It’s been a long road for District, the Lower Manhattan condominium that became synonymous with the excesses of the condo boom when it hired nightclub queen Amy Sacco in 2007 as a “lifestyle consultant.”
But the building, located at 111 Fulton Street in the Financial District, is finally approaching the sold-out mark, according to the sales team.
The 163-unit building has only five units left, according to Stephen McArdle, a principal at Urban Marketing, who is handling sales at the project. That includes three two-bedroom penthouses with prices starting at $1.75 million for a 1,117-square-foot unit; a 1,243-square-foot one-bedroom with a home office listed at $1 million; and a 551-square-foot studio for $590,000. McArdle said he has contracts out on several of those units.
McArdle said sales in the building in recent months have averaged between $935 and $950 per square foot — prices that have made buyers “very happy.”
“Even after the history, it worked out very well,” McArdle said.
District has a checkered past. When the building first went on sale in 2007, it was marketed as “smart, sexy and available” by now-defunct brokerage JC DeNiro & Associates. JC DeNiro reportedly sold around 80 percent of the units, but firm founder Jack DeNiro told The Real Deal in 2009 that some of those deals fell through after the real estate crash.

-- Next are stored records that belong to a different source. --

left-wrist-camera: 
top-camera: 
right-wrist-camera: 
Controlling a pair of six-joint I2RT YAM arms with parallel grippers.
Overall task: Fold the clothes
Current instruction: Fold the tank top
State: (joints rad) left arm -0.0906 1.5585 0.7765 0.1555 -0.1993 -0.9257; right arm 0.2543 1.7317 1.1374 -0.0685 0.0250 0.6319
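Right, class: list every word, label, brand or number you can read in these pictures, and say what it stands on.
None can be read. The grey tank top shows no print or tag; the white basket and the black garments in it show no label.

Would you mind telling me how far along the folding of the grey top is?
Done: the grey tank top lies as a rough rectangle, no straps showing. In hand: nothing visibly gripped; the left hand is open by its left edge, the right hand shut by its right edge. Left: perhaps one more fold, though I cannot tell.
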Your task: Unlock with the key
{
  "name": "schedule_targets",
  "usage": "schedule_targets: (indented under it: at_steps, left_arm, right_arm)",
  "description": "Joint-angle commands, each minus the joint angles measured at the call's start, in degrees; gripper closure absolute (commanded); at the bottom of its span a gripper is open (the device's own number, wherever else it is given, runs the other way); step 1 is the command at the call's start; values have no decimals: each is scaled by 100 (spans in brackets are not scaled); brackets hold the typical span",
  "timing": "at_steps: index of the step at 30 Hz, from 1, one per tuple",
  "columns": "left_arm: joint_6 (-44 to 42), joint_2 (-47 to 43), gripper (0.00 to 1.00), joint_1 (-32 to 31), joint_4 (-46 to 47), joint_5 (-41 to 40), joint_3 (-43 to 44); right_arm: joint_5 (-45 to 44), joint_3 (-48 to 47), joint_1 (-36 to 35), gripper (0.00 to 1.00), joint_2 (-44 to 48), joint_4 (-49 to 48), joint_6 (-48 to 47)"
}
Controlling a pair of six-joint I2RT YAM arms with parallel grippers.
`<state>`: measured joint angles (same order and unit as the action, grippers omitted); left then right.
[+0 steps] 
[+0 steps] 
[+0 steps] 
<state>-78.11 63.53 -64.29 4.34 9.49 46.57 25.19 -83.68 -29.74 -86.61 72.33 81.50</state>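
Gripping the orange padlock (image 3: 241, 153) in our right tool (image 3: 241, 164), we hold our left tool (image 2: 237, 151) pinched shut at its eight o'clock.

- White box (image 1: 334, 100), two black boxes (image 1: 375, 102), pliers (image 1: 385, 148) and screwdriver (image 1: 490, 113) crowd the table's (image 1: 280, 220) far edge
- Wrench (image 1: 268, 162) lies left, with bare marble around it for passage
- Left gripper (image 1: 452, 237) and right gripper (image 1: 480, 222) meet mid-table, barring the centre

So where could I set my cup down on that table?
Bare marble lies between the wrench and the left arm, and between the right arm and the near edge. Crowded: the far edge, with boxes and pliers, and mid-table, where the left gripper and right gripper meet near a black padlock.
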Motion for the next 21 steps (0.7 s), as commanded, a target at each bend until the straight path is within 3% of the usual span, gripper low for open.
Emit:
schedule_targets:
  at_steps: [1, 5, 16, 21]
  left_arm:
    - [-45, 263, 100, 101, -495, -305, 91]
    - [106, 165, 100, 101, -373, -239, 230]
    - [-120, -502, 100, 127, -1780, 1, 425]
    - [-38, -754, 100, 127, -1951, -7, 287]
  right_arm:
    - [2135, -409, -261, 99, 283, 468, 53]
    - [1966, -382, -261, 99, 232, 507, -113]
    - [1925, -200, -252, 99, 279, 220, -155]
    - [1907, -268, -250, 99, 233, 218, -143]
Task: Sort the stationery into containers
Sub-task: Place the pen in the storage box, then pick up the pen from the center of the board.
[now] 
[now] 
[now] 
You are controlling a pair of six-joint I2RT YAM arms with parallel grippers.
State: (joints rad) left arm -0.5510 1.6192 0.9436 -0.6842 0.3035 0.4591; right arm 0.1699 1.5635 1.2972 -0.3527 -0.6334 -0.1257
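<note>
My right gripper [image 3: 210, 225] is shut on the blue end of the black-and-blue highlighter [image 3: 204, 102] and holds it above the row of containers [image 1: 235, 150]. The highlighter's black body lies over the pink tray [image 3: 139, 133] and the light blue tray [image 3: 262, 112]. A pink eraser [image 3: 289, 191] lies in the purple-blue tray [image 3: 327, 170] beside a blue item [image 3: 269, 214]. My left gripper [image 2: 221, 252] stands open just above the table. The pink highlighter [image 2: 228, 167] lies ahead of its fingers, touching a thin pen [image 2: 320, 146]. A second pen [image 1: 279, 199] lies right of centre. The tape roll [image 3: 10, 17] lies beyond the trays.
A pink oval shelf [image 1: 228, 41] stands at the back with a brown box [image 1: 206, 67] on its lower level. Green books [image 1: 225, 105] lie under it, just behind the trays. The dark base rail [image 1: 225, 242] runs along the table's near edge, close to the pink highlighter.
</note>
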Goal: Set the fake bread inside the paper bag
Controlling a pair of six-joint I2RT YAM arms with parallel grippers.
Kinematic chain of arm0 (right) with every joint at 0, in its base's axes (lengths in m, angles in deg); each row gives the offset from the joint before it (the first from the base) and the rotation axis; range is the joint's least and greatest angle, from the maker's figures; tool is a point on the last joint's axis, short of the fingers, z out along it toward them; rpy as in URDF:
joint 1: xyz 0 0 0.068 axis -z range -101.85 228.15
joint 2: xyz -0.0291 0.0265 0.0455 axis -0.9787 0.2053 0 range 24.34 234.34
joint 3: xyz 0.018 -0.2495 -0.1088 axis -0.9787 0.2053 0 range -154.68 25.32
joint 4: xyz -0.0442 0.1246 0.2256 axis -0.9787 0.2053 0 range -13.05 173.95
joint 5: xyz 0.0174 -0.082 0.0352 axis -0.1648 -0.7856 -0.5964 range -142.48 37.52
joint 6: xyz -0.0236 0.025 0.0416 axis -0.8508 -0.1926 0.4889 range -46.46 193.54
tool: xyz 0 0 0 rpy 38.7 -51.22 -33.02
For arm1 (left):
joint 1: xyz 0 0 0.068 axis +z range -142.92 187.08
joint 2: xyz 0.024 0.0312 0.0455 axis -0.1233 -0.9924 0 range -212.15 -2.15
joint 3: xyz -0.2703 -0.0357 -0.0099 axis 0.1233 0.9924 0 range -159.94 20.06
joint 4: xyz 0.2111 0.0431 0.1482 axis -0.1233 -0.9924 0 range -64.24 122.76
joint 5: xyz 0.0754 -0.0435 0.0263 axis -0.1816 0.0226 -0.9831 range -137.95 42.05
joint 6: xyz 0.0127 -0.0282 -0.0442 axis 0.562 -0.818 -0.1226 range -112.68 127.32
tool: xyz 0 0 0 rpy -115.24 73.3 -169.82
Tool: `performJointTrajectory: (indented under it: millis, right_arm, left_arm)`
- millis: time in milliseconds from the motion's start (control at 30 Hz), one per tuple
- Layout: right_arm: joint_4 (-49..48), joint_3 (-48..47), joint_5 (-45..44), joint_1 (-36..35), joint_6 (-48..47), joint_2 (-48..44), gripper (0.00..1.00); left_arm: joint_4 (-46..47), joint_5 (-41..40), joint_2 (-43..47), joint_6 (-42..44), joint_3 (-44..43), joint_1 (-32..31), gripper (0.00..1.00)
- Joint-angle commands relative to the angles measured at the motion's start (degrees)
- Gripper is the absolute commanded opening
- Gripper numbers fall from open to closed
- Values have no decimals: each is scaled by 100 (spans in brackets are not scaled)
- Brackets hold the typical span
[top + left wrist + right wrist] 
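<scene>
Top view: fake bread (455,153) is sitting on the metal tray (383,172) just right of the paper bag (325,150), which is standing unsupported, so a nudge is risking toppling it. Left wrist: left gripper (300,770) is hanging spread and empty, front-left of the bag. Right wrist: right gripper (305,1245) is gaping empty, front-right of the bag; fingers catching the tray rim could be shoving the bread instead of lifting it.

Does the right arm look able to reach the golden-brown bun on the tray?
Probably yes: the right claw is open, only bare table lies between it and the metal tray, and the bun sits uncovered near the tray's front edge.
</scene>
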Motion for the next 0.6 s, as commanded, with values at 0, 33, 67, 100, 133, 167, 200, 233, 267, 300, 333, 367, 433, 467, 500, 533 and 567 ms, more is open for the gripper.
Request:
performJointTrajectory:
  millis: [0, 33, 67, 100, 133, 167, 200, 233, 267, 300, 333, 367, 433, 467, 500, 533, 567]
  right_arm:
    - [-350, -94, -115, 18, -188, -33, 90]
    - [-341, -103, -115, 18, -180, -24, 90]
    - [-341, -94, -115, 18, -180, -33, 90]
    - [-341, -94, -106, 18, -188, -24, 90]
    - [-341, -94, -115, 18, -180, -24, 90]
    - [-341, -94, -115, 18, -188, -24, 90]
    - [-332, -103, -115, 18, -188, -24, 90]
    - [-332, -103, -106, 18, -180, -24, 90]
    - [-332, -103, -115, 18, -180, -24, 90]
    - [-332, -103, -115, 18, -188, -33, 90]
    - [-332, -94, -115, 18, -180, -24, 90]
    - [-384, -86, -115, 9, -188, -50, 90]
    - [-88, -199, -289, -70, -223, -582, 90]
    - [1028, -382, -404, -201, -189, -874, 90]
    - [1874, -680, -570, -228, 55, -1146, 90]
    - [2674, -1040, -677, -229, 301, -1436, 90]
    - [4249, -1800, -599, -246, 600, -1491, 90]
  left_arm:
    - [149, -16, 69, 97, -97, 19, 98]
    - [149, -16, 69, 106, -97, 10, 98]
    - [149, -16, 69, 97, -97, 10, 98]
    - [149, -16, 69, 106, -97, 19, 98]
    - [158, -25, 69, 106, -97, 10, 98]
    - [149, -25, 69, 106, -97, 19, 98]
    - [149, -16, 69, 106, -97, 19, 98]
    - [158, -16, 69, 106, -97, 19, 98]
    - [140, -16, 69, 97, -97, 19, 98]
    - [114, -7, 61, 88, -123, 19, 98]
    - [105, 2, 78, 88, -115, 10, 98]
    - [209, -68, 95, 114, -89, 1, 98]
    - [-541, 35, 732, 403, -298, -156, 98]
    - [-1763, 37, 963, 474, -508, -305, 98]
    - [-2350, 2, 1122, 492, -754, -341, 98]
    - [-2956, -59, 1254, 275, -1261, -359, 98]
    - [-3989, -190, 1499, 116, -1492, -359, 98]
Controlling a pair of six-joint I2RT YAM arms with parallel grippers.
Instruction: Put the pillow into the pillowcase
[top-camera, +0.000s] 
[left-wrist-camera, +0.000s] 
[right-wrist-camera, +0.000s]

Project developers Africa Israel, Wonder Works Construction and Urban Equities NY decided to switch sales firms, hiring Brown Harris Stevens Select. A few months later, they switched gears again, this time hiring Urban Marketing.
While the recession raged, the Financial District was drawing families rather than the young professionals developers had banked on.
When Urban Marketing took the reins, McArdle said, the marketing firm revamped the condo’s chic and sexy image.
“When we took over, we repositioned it as a high-amenity, full-service building and got rid of the discussion of the nightclub atmosphere,” he said of the condo, which now has a Chipotle restaurant as a retail tenant.
Of course, McArdle still had a few marketing tricks up his sleeve: In late 2009, it was announced that 10 finalists in the Victoria’s Secret nationwide model search would be staying in a District penthouse.
It also helped that the prices have come down. Penthouse 102, for example, closed in May for $1.48 million, city records show. It was initially listed by BHS in 2009 at $2.065 million, according to Streeteasy.com.
Other factors that may have helped with sales: construction was completed in 2008, McArdle said, and the building has a high percentage of units occupied by their owners — 90 percent, he said. Both of these factors help buyers get mortgages despite the credit crunch.
“Unlike many of the new developments that needed to do bulk sales, we never had to,” he said.
McArdle said the developer isn’t offering any special incentives to move the last few units. “The building really is selling itself,” he said.